Work task →
Your task is to transcribe the entries below exactly, from their first line down to the line containing "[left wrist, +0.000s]", and to stop there.

[Stored items from a collection]
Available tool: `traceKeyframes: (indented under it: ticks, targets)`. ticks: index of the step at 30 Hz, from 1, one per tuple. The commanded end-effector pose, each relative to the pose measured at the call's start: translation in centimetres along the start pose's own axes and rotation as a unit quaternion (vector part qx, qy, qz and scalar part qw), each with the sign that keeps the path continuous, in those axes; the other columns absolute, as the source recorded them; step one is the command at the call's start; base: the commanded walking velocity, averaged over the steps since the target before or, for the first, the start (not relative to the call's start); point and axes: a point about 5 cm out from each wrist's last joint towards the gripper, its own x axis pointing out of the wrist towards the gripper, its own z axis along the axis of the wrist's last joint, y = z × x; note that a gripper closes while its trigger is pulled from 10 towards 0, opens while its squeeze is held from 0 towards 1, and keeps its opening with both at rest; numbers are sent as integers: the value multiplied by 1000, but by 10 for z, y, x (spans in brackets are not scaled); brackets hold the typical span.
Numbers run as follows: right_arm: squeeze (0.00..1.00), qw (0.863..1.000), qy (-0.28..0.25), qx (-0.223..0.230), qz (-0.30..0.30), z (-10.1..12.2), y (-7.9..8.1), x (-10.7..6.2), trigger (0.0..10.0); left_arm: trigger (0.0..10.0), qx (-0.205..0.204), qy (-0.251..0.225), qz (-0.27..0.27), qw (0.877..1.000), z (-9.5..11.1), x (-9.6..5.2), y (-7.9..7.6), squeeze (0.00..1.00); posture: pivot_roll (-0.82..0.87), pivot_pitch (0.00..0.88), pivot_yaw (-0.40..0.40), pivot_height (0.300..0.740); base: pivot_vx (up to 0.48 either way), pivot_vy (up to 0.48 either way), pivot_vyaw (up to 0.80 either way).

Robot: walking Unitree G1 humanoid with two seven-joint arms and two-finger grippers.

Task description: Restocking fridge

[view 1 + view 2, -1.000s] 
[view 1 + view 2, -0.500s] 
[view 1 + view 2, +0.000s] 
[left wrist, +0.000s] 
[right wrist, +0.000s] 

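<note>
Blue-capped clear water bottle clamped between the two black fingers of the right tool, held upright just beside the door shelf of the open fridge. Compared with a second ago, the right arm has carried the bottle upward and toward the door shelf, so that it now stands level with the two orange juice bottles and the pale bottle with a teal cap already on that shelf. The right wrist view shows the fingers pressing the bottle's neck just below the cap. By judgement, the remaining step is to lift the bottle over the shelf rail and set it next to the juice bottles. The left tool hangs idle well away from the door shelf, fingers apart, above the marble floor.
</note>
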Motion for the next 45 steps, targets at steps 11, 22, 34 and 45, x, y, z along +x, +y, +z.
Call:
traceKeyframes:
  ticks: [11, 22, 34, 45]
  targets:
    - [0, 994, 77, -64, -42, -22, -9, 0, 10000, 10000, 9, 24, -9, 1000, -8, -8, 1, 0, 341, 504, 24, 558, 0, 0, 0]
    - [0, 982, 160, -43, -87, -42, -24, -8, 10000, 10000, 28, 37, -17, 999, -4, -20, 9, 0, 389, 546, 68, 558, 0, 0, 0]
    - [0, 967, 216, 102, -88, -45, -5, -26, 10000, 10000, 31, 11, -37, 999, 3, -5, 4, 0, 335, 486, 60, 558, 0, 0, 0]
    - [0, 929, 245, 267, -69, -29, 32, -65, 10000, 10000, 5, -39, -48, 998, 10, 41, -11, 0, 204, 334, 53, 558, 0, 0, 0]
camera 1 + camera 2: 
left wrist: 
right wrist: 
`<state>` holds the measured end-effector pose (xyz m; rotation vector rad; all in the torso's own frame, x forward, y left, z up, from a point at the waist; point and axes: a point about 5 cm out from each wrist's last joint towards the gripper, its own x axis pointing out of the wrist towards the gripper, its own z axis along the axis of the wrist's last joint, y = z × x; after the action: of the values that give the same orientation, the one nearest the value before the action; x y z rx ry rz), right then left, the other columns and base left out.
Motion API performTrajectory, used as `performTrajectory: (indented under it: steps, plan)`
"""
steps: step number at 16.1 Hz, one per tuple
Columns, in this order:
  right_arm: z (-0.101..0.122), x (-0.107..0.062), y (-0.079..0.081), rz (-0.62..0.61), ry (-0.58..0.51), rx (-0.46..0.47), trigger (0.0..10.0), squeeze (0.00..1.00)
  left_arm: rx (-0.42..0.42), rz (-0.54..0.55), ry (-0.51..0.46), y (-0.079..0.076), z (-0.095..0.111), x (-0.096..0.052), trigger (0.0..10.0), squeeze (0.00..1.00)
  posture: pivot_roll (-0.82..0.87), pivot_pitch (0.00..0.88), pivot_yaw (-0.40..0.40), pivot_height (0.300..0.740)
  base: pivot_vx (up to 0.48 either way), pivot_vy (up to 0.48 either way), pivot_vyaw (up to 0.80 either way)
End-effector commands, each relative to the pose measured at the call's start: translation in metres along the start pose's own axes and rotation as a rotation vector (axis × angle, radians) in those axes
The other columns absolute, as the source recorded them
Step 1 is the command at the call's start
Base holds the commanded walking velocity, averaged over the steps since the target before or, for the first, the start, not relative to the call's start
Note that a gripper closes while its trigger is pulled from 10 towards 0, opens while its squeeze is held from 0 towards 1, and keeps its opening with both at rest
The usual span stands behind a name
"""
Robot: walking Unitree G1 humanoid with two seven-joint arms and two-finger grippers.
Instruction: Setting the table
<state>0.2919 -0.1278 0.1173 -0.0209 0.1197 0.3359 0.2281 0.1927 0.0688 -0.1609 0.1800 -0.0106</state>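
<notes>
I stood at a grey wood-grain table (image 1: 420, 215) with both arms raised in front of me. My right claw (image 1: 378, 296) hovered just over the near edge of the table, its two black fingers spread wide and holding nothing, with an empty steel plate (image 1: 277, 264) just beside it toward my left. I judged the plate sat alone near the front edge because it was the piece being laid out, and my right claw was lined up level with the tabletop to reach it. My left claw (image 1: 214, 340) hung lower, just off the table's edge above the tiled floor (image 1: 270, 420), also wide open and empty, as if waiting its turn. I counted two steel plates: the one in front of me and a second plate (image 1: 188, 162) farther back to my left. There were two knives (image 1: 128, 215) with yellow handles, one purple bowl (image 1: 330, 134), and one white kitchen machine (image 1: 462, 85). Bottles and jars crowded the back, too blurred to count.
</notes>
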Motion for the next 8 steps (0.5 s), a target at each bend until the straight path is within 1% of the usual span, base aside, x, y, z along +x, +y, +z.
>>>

Your solution →
Available tool: `traceKeyframes: (indented under it: ticks, targets)`. ticks: index of the step at 30 Hz, from 1, one per tuple. The commanded end-effector pose, each relative to the pose measured at the call's start: translation in centimetres along the start pose's own axes and rotation as a unit quaternion (vector part qx, qy, qz and scalar part qw), each with the sign that keeps the path continuous, in those axes; the other columns absolute, as the source recorded them; step one is the command at the call's start; base: the commanded walking velocity, averaged over the steps since the target before or, for the first, the start (not relative to the call's start); point and axes: a point about 5 cm out from each wrist's last joint towards the gripper, its own x axis pointing out of the wrist towards the gripper, its own z axis along the axis of the wrist's last joint, y = z × x; note that a gripper closes while its trigger is pulled from 10 towards 0, opens while its squeeze is held from 0 towards 1, and keeps its opening with both at rest; numbers are sent as integers: the value multiplied by 1000, but by 10 for z, y, x (spans in brackets are not scaled); brackets hold the typical span.
Numbers run as follows: right_arm: squeeze (0.00..1.00), qw (0.863..1.000), qy (-0.28..0.25), qx (-0.223..0.230), qz (-0.30..0.30), z (-10.1..12.2), y (-7.9..8.1), x (-10.7..6.2), trigger (0.0..10.0); left_arm: trigger (0.0..10.0), qx (-0.205..0.204), qy (-0.251..0.225), qz (-0.27..0.27), qw (0.877..1.000), z (-9.5..11.1), x (-9.6..5.2), y (-7.9..7.6), squeeze (0.00..1.00); posture: pivot_roll (-0.82..0.87), pivot_pitch (0.00..0.88), pivot_yaw (-0.40..0.40), pivot_height (0.300..0.740); base: pivot_vx (up to 0.48 either way), pivot_vy (up to 0.48 either way), pivot_vyaw (up to 0.80 either way).

Robot: walking Unitree G1 humanoid with two seven-joint arms and two-finger grippers.

Task description: Restocking fridge

[view 1 + view 2, -1.000s] 
[view 1 + view 2, -0.500s] 
[view 1 + view 2, +0.000s] 
[left wrist, +0.000s] 

The answer has been given in full.